Somehow it made the craziness perfect.

“Number nineteen!”

In the mystery she had forgotten that was her number.

The question had been carefully formulated to be the safest possible dangerous question with two hundred famulus eyes watching, monitoring.

“Is it possible for me to find my brother and his friends?”

Safe dangerous question, and a perfect test of prophetic power. Deevah’s hump was a martyrdom of empty hypodermics.
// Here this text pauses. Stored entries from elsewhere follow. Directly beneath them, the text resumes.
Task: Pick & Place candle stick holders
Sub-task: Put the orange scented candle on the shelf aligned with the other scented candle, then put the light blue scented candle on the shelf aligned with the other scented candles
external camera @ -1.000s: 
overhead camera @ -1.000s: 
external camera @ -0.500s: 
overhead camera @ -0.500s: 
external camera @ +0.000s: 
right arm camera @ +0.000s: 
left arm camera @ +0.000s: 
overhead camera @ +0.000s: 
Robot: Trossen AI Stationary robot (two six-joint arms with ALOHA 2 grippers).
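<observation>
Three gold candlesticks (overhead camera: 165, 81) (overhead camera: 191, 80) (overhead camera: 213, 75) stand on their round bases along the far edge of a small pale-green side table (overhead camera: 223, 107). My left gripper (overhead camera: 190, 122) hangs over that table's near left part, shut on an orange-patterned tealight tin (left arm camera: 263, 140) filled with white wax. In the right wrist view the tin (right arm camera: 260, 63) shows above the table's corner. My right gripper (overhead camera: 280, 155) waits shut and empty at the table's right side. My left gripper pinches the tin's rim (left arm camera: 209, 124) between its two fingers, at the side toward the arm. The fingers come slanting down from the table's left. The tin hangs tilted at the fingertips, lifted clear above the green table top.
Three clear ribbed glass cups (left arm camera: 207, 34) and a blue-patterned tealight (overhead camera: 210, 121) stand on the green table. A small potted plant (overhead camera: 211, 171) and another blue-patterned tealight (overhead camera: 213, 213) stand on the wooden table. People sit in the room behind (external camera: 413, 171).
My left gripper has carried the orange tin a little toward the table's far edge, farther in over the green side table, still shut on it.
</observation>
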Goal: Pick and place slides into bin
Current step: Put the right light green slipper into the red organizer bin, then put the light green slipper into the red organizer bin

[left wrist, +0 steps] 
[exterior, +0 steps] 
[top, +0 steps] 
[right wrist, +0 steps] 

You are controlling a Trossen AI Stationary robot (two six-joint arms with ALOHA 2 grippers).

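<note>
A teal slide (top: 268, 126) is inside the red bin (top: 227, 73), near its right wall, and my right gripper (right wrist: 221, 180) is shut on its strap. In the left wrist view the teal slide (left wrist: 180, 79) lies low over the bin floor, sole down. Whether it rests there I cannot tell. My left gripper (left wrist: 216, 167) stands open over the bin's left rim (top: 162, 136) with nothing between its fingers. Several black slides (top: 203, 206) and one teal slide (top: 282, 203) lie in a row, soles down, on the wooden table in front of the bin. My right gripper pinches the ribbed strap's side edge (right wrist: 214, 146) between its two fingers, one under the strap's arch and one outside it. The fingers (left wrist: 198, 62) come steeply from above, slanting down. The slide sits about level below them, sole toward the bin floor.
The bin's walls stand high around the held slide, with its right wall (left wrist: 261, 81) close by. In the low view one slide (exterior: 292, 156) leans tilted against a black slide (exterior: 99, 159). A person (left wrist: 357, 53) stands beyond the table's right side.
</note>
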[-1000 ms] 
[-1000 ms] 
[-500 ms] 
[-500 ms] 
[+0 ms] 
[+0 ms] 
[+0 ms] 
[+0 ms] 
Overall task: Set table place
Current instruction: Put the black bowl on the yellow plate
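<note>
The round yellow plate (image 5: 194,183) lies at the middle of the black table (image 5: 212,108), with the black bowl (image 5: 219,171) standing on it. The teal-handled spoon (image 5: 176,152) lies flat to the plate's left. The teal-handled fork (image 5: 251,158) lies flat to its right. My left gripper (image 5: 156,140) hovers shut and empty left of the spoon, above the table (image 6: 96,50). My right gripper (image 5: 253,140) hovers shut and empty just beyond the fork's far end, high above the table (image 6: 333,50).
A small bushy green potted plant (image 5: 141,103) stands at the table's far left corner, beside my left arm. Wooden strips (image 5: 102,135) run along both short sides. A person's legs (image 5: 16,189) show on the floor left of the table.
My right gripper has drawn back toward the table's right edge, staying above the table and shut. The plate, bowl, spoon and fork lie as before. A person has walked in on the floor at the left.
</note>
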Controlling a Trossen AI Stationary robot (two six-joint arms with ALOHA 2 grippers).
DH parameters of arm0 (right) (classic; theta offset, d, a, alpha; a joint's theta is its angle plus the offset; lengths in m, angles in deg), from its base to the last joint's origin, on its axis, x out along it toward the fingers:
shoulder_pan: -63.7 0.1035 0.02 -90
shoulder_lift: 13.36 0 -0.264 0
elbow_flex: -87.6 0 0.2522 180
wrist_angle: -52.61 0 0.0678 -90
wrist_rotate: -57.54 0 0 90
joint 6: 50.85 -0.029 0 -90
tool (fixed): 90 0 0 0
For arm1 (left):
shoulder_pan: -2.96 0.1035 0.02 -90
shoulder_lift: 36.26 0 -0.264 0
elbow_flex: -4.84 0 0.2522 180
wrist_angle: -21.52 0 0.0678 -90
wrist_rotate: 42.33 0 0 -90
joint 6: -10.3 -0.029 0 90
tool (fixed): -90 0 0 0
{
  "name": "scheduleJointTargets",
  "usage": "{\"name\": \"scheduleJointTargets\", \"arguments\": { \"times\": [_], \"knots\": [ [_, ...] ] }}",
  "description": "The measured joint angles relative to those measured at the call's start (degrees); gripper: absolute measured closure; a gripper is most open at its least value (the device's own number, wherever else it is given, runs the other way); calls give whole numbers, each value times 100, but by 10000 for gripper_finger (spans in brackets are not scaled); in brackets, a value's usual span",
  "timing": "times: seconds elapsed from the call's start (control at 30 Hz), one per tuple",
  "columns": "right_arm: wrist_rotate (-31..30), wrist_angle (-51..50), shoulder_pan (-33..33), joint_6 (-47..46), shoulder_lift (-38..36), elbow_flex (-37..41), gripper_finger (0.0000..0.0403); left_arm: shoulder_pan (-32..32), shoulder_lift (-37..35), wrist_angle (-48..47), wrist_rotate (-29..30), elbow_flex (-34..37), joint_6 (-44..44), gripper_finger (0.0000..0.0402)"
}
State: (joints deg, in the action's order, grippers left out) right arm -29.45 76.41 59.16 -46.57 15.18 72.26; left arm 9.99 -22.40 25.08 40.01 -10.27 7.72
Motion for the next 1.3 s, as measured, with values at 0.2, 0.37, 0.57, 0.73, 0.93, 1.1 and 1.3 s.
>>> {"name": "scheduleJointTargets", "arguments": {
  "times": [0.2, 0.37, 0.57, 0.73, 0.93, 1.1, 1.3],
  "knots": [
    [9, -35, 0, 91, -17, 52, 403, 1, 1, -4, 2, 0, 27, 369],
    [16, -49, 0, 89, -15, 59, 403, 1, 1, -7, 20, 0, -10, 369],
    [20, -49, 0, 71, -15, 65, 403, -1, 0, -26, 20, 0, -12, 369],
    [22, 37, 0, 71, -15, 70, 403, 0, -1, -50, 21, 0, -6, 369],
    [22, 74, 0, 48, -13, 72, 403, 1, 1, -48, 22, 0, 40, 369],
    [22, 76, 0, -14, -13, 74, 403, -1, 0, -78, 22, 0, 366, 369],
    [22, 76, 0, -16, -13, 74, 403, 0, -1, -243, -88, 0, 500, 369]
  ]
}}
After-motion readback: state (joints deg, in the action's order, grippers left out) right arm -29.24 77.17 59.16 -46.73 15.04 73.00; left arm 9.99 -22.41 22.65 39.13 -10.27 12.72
Again the energy crackled up, again primeval tongues gibbered and croaked, and out of the babel of human tongues the Computer Standard Voice spoke one word.

“Yes.”

It was all the answer she needed. At the first alert that the pantycars were circling above, they had split into their prearranged escape routines (as much a piece of performance as any other, she regretted missing it) and recongregated out in the frantic industrial wasteworlds heaped around Tamazooma, the capital of the TAOS Consortium. Where better to hide the Compassionate Society’s most unrepentant PainCriminals than under the hand of one of its Seven Servants?